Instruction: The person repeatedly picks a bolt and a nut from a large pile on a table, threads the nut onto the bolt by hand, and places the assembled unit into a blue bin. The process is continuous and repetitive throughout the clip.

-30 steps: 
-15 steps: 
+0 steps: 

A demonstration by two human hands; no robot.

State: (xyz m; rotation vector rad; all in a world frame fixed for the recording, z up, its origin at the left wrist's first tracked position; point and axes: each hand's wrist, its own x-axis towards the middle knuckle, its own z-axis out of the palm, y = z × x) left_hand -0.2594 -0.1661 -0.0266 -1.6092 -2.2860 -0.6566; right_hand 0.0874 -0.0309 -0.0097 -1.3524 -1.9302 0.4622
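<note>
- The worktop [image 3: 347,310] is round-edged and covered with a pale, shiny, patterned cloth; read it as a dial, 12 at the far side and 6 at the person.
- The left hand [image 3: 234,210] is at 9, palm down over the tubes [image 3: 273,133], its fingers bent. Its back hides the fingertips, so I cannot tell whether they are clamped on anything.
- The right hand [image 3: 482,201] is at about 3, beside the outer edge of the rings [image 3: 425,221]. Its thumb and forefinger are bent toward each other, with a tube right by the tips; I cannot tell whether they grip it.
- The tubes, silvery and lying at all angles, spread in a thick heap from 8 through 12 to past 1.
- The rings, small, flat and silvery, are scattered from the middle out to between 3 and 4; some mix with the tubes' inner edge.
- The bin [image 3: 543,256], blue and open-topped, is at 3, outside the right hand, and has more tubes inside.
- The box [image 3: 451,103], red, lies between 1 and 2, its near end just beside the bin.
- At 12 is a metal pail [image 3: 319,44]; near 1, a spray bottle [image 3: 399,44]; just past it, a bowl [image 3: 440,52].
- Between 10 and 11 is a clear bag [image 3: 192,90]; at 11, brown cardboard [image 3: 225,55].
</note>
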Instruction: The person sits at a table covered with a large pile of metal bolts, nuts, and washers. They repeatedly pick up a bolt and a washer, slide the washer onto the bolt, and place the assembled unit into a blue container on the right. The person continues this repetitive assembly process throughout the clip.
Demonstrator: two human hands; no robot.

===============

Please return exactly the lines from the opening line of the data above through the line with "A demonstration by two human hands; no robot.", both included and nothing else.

• **Answer box**
Instruction: The person repeatedly picks a bolt and a nut from a large pile on a table, threads the nut onto the bolt by hand, and places the assembled unit into a blue bin. The process is continuous and repetitive throughout the clip.

-30 steps: 
-15 steps: 
+0 steps: 

A demonstration by two human hands; no robot.

What the exercise required is now complete.